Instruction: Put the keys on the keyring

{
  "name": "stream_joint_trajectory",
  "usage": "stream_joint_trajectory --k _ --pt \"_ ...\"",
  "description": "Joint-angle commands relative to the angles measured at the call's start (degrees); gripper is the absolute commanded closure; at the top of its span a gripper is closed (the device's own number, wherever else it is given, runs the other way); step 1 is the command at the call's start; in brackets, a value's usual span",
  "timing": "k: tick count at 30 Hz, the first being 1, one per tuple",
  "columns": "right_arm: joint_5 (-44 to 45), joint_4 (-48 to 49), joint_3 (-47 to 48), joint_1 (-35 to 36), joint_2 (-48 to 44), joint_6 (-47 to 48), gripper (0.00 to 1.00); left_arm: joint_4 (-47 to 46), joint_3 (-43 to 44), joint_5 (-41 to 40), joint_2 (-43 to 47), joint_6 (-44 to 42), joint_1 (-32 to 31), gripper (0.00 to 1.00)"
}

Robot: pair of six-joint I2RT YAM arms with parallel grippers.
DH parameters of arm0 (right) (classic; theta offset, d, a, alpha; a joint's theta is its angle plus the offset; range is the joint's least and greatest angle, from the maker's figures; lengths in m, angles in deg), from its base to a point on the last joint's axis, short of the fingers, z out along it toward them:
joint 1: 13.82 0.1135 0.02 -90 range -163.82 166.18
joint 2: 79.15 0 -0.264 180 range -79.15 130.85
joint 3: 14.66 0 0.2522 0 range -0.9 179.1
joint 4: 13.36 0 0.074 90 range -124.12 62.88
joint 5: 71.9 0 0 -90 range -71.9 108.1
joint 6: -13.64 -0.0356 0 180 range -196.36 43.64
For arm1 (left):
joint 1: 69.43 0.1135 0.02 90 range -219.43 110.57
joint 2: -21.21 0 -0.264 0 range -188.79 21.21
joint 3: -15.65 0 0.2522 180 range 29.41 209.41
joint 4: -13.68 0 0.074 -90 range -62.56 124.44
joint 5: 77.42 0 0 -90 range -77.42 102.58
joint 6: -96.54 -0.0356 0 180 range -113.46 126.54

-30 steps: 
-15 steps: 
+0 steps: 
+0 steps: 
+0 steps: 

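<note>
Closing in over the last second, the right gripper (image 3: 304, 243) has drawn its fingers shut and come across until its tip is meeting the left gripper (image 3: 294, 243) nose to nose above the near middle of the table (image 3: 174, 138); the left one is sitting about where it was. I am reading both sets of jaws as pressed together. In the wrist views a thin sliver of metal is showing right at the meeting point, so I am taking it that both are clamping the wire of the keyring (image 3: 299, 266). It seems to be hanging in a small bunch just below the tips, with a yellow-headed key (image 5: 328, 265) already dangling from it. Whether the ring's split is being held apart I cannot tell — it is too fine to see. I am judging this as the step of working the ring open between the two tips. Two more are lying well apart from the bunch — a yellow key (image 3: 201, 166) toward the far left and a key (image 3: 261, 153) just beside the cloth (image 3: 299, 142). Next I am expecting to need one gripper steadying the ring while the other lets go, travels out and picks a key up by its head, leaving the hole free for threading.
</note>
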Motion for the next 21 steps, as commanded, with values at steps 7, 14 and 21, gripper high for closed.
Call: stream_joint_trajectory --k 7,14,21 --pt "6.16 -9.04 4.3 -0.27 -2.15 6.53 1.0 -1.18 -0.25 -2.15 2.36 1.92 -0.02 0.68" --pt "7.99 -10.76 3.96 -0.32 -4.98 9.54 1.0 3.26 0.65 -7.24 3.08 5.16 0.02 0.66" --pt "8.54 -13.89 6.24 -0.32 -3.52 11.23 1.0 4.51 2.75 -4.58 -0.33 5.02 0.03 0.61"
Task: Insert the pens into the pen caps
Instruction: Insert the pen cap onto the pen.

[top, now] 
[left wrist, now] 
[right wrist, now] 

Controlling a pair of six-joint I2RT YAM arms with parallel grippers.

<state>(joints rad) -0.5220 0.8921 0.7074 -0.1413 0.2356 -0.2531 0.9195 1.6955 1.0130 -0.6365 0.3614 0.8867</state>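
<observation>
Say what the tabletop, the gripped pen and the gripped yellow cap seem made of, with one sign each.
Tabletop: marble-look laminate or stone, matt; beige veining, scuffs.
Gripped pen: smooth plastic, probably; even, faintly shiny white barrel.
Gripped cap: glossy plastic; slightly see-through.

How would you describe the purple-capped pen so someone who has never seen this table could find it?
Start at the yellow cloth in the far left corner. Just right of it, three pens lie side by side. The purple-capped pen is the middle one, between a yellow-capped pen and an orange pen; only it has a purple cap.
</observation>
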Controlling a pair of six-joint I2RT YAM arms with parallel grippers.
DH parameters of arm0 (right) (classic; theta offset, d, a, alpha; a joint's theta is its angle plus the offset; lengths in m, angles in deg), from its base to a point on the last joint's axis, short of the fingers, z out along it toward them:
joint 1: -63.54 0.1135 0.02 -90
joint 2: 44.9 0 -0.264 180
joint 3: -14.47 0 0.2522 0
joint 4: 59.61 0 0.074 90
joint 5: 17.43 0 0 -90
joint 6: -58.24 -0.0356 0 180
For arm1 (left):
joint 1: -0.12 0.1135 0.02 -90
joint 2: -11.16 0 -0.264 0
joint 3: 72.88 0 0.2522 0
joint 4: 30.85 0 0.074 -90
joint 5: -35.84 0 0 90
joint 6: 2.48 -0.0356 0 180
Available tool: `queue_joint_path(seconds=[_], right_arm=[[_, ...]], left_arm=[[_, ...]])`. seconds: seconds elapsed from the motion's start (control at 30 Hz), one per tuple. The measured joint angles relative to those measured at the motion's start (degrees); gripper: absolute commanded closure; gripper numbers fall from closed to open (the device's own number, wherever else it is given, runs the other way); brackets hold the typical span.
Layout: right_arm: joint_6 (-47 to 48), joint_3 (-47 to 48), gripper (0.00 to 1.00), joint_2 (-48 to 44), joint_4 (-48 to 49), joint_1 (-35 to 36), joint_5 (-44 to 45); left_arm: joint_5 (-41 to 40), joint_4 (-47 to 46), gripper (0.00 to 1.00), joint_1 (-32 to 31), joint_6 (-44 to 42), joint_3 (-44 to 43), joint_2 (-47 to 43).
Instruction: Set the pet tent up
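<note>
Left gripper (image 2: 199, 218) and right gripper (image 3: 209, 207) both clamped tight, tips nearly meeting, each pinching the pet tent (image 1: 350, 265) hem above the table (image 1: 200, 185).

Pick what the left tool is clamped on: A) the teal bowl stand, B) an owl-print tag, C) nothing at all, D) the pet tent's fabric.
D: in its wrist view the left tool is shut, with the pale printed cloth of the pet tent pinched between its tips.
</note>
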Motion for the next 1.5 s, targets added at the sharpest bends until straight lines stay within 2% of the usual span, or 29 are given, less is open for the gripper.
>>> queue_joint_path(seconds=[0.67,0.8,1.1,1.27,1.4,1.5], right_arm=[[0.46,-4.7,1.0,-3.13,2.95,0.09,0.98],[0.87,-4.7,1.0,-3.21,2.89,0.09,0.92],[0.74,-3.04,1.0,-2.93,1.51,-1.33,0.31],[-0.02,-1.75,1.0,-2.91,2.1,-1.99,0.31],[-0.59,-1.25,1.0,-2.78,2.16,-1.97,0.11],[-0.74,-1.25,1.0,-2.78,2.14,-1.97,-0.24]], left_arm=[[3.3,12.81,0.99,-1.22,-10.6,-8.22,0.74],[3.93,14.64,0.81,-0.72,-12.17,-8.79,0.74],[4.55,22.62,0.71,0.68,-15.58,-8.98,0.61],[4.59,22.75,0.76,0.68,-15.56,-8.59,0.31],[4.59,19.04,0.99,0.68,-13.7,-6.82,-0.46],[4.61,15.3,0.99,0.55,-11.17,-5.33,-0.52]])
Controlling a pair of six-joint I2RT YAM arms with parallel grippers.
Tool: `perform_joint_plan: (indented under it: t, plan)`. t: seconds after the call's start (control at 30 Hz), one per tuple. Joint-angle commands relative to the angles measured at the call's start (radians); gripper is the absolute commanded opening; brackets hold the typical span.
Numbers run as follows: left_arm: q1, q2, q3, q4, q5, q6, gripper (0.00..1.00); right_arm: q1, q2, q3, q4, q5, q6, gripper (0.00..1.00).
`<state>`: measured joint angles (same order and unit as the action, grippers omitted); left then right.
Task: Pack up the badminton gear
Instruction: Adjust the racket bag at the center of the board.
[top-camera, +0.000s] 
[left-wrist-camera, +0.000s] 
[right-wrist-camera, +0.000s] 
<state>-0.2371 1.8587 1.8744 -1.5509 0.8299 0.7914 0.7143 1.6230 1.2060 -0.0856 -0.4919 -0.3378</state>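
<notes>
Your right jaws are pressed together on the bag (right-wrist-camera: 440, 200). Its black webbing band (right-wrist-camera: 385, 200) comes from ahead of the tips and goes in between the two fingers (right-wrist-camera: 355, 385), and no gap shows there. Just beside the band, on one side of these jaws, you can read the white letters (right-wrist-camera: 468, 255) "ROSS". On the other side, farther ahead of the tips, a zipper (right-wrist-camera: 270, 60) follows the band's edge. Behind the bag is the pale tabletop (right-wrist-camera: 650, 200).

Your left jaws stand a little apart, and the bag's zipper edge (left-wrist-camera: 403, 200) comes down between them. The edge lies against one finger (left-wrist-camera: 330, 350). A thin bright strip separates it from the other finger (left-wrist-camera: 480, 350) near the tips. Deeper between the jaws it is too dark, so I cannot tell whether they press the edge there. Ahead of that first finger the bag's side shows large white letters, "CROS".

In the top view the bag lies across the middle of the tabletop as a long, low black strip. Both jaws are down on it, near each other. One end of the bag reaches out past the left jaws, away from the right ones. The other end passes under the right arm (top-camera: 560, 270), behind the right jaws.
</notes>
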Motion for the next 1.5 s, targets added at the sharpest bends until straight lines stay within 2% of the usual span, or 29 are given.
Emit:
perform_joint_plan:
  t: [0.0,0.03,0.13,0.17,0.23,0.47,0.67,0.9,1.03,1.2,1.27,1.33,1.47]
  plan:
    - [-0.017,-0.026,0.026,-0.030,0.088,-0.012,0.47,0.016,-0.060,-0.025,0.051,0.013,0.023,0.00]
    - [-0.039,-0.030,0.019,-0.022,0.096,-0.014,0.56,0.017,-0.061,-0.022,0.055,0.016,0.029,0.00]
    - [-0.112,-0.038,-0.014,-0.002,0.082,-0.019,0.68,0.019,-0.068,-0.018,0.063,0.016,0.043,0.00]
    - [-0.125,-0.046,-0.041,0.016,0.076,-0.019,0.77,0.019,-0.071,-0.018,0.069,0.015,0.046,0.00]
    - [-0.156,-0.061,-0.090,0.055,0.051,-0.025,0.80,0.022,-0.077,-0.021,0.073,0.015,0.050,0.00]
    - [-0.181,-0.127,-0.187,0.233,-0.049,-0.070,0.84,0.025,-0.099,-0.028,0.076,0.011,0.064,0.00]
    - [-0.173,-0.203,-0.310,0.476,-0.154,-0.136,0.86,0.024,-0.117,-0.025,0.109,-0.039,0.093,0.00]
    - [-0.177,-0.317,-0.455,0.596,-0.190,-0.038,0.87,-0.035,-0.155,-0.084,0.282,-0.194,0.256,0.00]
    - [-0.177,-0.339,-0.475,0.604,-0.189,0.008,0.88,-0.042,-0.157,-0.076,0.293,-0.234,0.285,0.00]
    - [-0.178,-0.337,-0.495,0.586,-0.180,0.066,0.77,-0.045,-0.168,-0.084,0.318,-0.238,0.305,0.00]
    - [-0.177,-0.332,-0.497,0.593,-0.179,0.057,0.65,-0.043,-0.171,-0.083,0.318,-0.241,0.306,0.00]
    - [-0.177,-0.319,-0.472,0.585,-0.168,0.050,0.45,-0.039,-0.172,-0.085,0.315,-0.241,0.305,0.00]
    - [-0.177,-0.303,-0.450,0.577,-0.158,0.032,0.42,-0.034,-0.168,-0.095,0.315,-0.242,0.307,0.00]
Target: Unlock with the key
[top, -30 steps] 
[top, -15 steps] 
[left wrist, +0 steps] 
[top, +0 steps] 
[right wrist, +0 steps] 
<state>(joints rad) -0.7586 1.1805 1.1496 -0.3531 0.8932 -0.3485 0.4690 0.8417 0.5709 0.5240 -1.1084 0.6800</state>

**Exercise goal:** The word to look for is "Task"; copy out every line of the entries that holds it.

**Exercise result:**
Task: Insert the pens into the pen caps
Task: Pack up the badminton gear

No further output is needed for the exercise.